Ящер уже обнаружил льва на дереве и помчался к нему, потряхивая когтистыми передними лапами — маленькими по сравнению с гигантскими задними, на которых он шустро передвигался. Хвост сметал папоротники, оставляя просеку в цветущем лесу. Лев соскользнул с дерева, метнулся в кусты и притормозил, услышав далекий выстрел. Особенно, когда увидел последствия — ни от чего другого голова ящера разлететься на куски не могла. Не бомба же у него в черепе была заложена.
«Ах, красава! — проговорил Дима и обдал его волной знакомого счастья. — От свезло так свезло! Не винтовка — чудо. Никому не отдам, не продам. Ни за какие деньги. Дым! Прислушайся, тут другие тварюки есть? Мне, вроде, никого не видно. Только птеродактиль какой-то летает».
«Ты где?» — спросил Димитос.
«На вышке. Дед Чур мне куриного бога на булавке дал, я просил, чтобы он меня к заставе вывел. А он привел к заброшенной вышке».
«Ты выстрелил в ящера?»
«Да. Наконец-то опробовал новую винтовку».
«Спасибо. Ты нас спас».
«Свои люди, сочтемся».
Чувствовалось, что Дмитрий улыбается.
«Я сына поищу, — спохватился Димитос. — Маруша унес единорог».

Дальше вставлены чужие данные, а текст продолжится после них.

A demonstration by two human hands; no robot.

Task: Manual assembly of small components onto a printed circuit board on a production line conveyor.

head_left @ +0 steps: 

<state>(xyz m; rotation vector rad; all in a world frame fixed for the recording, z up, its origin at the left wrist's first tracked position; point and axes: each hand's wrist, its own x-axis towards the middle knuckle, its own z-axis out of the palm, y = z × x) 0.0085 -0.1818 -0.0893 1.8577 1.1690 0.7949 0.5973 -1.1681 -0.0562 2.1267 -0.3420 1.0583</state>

Беготня среди папоротников была недолгой. Единорог вышел из зарослей, недоверчиво всхрапывая, косясь на труп ящера. Маруш сидел на его спине и трясся. Лев успокоил львенка ворчанием — «не бойся, опасность миновала» — и взял его зубами за холку, чтобы отнести к рюкзаку и черепашке Чура. Единорог поплелся за ними.
«Превращаться или не превращаться?» — задумался Димитос.
Лев не мог собрать и уложить в рюкзак разбросанные вещи. И толку особого от звериной формы не было — ящера не одолеть, льва раздражали звуки папоротного леса и незнакомы влажно-пряные запахи. А еще лев не мог сказать человеку-снайперу спасибо словами. Мысленной благодарности Димитосу казалось мало.